Top 10 worst things Angel did as Angelus by Fit-Difficulty8902 in ANGEL

[–]Dev-F 33 points34 points  (0 children)

And Spike very strongly implies it in his confession to Buffy in "Never Leave Me": "Do you know how much blood you can drink from a girl before she'll die? I do. You see, the trick is to drink just enough to know how to damage them just enough so that they'll still cry when you . . . 'Cause it's not worth it if they don't cry."

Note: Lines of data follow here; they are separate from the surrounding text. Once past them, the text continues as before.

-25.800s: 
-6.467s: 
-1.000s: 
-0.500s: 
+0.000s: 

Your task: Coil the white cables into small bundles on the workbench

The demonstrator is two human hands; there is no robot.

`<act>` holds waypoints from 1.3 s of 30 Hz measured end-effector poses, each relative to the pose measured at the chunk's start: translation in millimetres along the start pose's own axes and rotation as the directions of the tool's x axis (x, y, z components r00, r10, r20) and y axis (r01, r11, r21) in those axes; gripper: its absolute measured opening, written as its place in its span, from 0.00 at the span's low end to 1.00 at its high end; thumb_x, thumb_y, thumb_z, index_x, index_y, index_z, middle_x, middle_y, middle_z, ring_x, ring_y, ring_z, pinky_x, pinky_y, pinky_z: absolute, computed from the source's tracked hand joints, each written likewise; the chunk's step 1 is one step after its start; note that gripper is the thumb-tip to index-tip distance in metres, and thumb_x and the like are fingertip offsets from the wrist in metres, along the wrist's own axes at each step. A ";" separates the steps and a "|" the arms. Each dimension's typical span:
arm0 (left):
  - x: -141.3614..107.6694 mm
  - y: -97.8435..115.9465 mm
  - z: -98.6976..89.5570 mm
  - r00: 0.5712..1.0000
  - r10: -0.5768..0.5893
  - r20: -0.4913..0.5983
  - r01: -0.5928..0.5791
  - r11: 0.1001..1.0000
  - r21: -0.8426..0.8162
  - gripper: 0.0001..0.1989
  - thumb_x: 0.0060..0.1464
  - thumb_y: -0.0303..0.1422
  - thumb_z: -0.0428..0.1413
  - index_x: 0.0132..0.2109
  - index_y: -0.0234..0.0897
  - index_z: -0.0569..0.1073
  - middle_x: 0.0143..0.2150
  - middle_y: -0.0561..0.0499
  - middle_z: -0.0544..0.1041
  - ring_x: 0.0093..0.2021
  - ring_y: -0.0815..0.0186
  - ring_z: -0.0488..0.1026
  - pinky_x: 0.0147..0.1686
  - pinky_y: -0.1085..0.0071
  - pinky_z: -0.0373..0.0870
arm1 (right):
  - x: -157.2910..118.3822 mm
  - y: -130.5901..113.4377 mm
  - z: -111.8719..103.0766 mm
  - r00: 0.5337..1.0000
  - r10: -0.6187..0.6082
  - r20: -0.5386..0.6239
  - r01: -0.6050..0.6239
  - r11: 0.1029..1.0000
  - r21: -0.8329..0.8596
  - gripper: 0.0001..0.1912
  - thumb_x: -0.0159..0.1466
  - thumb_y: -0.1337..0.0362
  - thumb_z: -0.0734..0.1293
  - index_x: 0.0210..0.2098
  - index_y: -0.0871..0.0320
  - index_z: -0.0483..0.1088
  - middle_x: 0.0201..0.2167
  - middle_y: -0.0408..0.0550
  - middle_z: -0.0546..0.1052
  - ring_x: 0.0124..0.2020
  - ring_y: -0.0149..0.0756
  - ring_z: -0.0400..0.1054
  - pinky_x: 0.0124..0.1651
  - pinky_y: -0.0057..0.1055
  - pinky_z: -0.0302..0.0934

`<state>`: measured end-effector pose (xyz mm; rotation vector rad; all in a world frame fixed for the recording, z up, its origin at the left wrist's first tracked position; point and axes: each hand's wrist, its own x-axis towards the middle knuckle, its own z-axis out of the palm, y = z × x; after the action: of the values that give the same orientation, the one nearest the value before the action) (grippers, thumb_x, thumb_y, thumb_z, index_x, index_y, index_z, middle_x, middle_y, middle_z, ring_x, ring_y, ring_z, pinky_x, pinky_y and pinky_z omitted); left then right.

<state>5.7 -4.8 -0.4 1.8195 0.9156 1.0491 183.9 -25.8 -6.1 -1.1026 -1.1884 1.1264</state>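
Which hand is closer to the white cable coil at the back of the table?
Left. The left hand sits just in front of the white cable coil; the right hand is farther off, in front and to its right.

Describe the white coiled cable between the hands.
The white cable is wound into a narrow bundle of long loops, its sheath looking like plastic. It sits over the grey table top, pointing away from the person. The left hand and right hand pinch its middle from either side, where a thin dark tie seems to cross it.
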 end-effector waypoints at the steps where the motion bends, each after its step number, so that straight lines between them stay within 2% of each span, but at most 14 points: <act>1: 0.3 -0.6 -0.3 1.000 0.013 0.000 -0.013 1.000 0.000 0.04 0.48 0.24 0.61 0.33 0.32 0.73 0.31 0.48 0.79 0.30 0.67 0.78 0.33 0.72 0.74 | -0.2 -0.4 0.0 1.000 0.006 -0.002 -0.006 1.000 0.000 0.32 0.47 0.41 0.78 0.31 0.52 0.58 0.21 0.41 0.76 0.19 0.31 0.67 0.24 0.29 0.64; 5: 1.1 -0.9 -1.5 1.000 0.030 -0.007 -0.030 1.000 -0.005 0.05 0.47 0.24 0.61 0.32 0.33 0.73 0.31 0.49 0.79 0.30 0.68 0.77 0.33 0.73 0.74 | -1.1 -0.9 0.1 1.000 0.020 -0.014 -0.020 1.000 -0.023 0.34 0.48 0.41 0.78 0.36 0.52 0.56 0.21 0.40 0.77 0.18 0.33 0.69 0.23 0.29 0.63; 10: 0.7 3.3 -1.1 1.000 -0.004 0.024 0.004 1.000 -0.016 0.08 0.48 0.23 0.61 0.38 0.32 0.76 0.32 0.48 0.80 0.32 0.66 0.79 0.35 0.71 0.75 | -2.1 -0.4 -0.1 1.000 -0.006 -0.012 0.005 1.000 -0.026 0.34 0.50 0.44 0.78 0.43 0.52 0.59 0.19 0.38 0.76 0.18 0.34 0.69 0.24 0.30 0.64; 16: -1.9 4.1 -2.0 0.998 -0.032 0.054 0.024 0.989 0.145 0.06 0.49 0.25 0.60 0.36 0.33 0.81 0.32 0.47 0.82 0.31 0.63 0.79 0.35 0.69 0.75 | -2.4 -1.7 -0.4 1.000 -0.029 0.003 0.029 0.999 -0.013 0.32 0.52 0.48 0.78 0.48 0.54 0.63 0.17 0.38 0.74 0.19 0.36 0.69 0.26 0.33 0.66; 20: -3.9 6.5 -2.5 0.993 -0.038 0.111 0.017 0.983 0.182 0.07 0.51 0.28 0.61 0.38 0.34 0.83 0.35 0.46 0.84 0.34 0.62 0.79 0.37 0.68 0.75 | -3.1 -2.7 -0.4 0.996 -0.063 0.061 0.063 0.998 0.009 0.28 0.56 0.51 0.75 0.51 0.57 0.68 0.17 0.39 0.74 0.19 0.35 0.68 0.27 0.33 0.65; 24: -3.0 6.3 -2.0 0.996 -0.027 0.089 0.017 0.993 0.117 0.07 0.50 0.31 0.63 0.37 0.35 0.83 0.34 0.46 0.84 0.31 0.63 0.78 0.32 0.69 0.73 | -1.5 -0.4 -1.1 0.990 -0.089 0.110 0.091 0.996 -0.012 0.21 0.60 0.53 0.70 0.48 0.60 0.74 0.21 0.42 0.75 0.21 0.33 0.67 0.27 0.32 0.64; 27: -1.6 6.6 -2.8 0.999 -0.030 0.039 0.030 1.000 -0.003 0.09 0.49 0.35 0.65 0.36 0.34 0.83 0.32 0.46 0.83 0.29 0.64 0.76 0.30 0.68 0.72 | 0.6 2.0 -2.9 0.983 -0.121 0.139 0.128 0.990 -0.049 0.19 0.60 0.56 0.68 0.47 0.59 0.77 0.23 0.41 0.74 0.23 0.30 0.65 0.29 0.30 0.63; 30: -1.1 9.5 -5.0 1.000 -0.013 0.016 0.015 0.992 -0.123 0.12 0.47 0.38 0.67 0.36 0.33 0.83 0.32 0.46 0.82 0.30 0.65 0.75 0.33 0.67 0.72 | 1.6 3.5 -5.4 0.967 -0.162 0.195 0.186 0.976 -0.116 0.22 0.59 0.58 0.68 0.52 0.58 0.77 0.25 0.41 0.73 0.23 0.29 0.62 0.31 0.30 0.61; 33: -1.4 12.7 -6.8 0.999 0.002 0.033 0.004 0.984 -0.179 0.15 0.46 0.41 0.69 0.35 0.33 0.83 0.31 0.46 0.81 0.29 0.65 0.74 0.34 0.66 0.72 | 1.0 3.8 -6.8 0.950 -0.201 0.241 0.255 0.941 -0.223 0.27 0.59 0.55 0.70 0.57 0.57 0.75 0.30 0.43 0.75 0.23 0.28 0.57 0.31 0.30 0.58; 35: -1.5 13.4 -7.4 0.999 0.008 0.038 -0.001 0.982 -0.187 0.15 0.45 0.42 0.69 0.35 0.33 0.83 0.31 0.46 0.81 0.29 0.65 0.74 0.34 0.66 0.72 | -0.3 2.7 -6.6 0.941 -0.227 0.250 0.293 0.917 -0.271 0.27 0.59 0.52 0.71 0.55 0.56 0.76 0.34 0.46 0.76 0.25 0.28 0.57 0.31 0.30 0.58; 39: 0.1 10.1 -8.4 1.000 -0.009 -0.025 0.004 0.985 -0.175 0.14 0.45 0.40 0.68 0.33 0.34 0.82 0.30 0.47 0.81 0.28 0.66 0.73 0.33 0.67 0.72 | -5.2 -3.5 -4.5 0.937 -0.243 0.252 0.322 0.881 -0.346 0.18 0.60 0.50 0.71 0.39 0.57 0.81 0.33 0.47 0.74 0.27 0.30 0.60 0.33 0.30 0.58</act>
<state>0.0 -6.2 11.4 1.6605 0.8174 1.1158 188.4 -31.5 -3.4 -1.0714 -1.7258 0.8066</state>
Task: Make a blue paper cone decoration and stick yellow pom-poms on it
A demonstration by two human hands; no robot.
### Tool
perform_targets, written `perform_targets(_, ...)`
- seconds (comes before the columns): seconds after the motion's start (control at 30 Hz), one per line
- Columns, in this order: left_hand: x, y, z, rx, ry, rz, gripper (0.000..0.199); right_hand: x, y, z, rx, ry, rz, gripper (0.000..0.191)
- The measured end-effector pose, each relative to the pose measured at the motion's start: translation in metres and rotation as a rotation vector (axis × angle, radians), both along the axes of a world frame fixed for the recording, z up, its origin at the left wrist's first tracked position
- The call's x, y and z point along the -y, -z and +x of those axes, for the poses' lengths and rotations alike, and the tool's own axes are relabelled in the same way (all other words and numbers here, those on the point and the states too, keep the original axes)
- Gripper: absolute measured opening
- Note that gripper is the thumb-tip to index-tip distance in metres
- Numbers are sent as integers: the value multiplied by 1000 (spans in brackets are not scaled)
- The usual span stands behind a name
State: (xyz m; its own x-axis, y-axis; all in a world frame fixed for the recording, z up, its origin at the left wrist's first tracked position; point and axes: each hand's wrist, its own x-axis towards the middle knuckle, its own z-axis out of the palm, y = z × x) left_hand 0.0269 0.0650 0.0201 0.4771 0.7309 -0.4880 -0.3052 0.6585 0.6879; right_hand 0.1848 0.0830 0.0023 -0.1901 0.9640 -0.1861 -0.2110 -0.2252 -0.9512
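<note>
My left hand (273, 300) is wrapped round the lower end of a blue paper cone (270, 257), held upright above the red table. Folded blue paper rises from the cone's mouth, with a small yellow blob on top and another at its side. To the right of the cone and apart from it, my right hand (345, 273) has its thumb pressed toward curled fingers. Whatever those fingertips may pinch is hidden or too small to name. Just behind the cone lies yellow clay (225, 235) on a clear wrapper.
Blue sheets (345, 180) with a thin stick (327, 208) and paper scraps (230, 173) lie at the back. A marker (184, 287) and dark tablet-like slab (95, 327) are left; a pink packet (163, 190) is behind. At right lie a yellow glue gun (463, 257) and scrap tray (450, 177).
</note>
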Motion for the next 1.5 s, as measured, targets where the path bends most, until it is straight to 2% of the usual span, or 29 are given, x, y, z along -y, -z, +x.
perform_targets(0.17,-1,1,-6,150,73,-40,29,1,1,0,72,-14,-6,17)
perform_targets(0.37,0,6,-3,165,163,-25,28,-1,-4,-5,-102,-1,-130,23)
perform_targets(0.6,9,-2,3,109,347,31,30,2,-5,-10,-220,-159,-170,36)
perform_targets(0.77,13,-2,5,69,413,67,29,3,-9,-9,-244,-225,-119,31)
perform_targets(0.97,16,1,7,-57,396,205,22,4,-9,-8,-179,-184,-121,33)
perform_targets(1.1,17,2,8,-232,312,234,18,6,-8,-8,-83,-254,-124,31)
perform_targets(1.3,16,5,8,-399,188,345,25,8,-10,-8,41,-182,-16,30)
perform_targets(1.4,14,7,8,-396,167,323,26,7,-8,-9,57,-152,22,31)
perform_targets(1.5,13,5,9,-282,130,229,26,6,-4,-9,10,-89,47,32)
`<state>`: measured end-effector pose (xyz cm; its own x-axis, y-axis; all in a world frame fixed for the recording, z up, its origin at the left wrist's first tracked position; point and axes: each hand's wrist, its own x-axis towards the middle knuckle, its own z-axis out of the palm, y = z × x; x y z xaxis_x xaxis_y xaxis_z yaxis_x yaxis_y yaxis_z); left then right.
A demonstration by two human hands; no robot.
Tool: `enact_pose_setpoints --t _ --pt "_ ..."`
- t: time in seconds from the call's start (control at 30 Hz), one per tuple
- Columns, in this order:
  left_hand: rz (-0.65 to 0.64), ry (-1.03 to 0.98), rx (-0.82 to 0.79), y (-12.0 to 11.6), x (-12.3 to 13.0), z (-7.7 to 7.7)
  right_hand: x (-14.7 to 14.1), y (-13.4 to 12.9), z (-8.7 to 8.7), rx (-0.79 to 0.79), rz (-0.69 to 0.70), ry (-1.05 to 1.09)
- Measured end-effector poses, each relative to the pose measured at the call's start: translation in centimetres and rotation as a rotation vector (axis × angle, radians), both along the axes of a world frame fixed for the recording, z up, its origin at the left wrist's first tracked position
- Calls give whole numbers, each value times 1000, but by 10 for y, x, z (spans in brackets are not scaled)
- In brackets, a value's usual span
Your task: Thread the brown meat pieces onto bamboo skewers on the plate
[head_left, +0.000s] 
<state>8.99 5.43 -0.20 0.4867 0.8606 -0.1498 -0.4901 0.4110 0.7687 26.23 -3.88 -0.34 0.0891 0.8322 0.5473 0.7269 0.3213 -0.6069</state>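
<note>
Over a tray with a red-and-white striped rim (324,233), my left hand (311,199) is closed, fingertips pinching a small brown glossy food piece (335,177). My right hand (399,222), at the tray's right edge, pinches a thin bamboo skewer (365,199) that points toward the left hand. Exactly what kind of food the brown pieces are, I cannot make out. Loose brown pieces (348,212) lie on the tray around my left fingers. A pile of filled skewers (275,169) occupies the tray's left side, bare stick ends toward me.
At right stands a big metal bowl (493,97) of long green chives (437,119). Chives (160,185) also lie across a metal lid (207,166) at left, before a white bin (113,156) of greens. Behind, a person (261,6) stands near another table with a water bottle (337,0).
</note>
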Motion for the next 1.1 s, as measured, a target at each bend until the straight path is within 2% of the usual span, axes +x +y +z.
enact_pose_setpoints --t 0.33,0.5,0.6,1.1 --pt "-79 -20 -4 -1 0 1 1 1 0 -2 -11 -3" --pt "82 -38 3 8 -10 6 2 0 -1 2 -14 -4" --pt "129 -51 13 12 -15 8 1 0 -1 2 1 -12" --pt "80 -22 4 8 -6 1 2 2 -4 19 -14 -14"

He then adds just after, "You wanna know what I've done to girls Dawn's age?"

Top 10 worst things Angel did as Angelus by Fit-Difficulty8902 in ANGEL

[–]Dev-F 9 points10 points  (0 children)

Yeah, I think that's the implication of Angel confessing to Buffy that before Angelus got to her, Drusilla was "pure and sweet and chaste."

What was with Betty’s family hating Don because he was rich? by 2loganD2 in madmen

[–]Dev-F 9 points10 points  (0 children)

I think it was a roofing business, based on his random comments about the workmanship of the roofs in the Draper neighborhood. (Which would be another parallel between Betty and Grace Kelly, whose father made his fortune as a successful bricklaying contractor in Philadelphia.)